Two of the biggest stars in all of baseball are planning to dust off the rust Thursday and make their spring debuts. After prolonged negotiations, Manny Ramirez -- dreadlocks and all -- will take two places that seems customary even after a few months, left field and the middle of the order for the Dodgers. Three hours later, the Mets' Johan Santana will toe the rubber for the first time in a Grapefruit League game.
Ramirez's first swings against an opposing pitcher will represent the final part of a long sigh of relief folks in Mannywood have been breathing since he returned to the Dodgers a week ago. Fans in Flushing, on the other hand, will be left holding their collective breath.
The weather is good in Southern California. It always is. But the sun ought to be shining a little brighter now that Manny is back. The return of Ramirez makes the National League West just a little bit less wide open. The reigning champion Dodgers brought their most potent offensive force back into fold, and there's no arguing that they aren't significantly better.

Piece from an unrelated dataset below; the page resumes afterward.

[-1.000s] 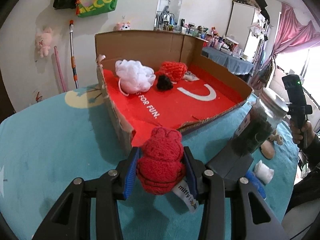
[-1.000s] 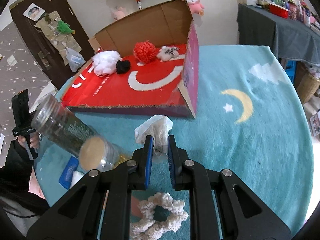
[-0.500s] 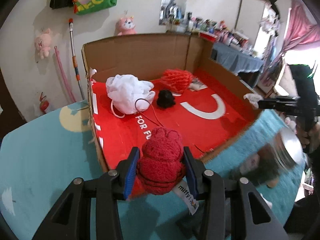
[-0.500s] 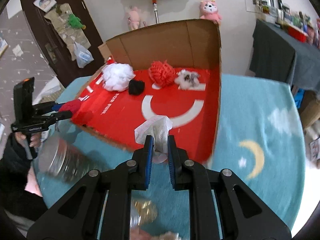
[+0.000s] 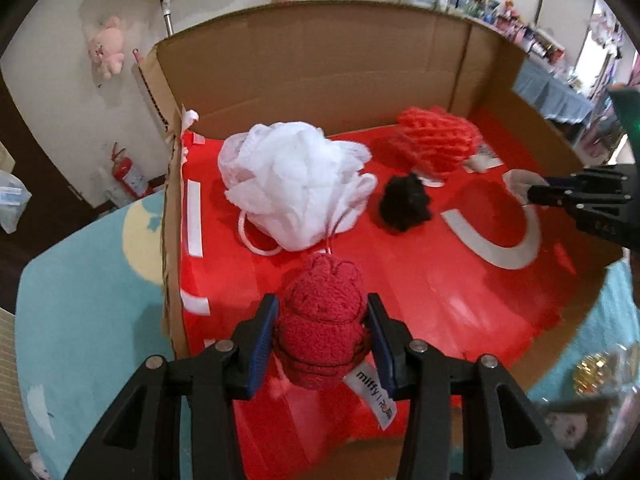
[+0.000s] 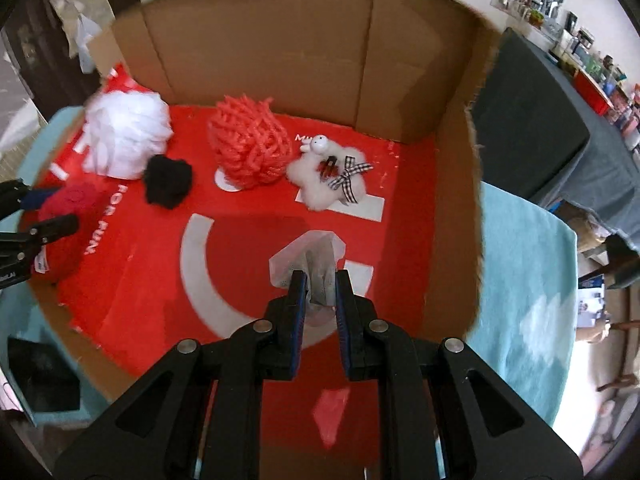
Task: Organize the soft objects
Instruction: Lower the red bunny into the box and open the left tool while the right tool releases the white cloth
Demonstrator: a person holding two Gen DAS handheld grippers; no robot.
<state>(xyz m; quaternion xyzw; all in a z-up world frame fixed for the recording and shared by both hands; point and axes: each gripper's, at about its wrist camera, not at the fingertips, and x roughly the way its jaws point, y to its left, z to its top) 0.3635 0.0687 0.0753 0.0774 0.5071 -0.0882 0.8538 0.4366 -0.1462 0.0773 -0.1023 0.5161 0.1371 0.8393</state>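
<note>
Both grippers are now hanging over the cardboard box [image 6: 452, 208] instead of the blue cloth. Left gripper [image 5: 322, 344] is clenching the red plush [image 5: 322, 332]; right gripper [image 6: 320, 284] is pinching the white tissue [image 6: 310, 252], the box's red floor showing beyond each pair of jaws.
</note>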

Los Angeles hardly has the division locked up. The Dodgers didn't really replace Derek Lowe, their No. 1 starter down the stretch in 2008, this winter, instead banking that some combination of free-agent signing Randy Wolf, rehabbing Jason Schmidt and potential phenom Clayton Kershaw will fill the void
One of these years it's all going to come together for the Diamondbacks. They have the best young offensive core in the division and maybe, just maybe, baseball's best 1-2 punch in Brandon Webb and Dan Haren. The Giants are not to be taken lightly either, not with reigning Cy Young winner (and TV commercial funnyman) Tim Lincecum, Matt Cain and future Hall of Famer Randy Johnson, who has drawn rave reviews this spring and is hungry for his 300th career win, in their rotation.
But the Dodgers have their swagger back, and there is only one man who could give it to them. Manny is smiling and dishing out hugs to everyone, even Joe Torre. It would be foolish to expect him to hit .396 or drive in runs at the pace of almost one a game over a full season as he did over the final two months of 2008, but he doesn't have to for Los Angeles to return to the playoffs. He just has to be the feared slugger he's been since the day he picked up a bat.

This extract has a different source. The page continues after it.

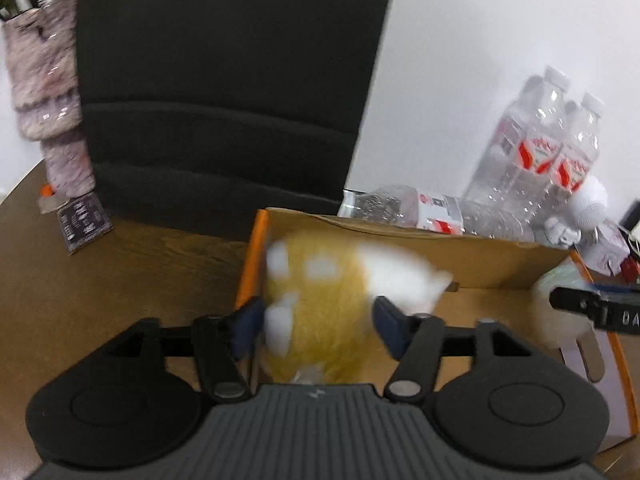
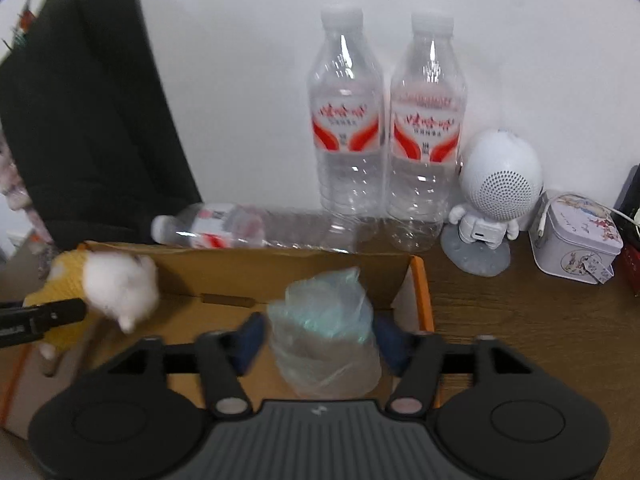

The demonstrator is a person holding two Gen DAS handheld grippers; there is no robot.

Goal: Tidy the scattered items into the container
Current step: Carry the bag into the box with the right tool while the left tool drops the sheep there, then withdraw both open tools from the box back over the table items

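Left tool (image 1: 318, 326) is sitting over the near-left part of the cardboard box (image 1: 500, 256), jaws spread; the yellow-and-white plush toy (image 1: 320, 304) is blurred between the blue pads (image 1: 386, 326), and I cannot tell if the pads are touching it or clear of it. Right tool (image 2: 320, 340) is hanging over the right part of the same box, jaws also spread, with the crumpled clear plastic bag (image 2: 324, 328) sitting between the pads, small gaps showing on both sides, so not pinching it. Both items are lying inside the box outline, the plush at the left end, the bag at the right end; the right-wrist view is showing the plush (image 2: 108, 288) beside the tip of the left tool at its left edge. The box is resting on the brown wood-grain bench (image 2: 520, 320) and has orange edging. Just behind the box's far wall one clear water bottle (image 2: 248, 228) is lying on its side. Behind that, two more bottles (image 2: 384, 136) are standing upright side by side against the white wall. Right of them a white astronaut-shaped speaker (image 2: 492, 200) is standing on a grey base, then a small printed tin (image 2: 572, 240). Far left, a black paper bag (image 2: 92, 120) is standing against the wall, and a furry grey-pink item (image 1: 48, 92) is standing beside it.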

The weather isn't quite so good in New York, especially in mid-March. For Mets fans, that's no doubt exacerbated by the dark cloud that has hung over their team the last two seasons.
The arrival of a new baseball season is supposed to be all about rebirth and second (and third and 27th and 86th) chances. Would anyone blame Mets fans if the only anticipation they felt for 2009 involved cringing or the fetal position?
They could do nothing but watch as their team fell victim to a historic collapse in 2007, blowing a seven-game lead over the Phillies with 17 games to go. Then in 2008, it happened all over again. The Mets blew another lead over Philadelphia in September, albeit a much smaller one, and wound up on the outside of the playoff picture in the final season at Shea Stadium. The hated Phillies went on to win the World Series, and took every chance to remind them of it all winter long.
The culprit in 2007 was starting pitching, so general manager Omar Minaya responded by going out and getting Santana, one of the very best in the game. The culprit last year was a shaky bullpen that imploded when it couldn't cope with the loss of closer Billy Wagner in September. Minaya responded in kind again this winter, swooping for two established closers at the Winter Meetings, Francisco Rodriguez and J.J. Putz.
Now, the guy he got to compensate for the 2007 season, Santana, threatens to screw up 2009 if he's absent from the rotation.
He's yet to participate in spring games due to elbow soreness, an ominous sign for any pitcher, but an even more ominous sign for the Mets, who are built around Santana's golden left arm as much as anything else. They may have collapsed in 2008, but it was through no fault of the two-time Cy Young winner. He went 7-0 with a 1.87 ERA over the final two months and nearly willed New York into the playoffs with a dazzling start on three days of rest on the pentultimate day of the season against Florida.
If he doesn't dazzle in a similar fashion Thursday against those very same Marlins, if his fastball velocity is off even a few miles per hour, cue the panic in the Big Apple.
The return of Manny is cause for celebration in Los Angeles -- the coda for a week that's been all about relief. Mets fans are looking for the same thing Thursday, there's just no guarantee they'll get it.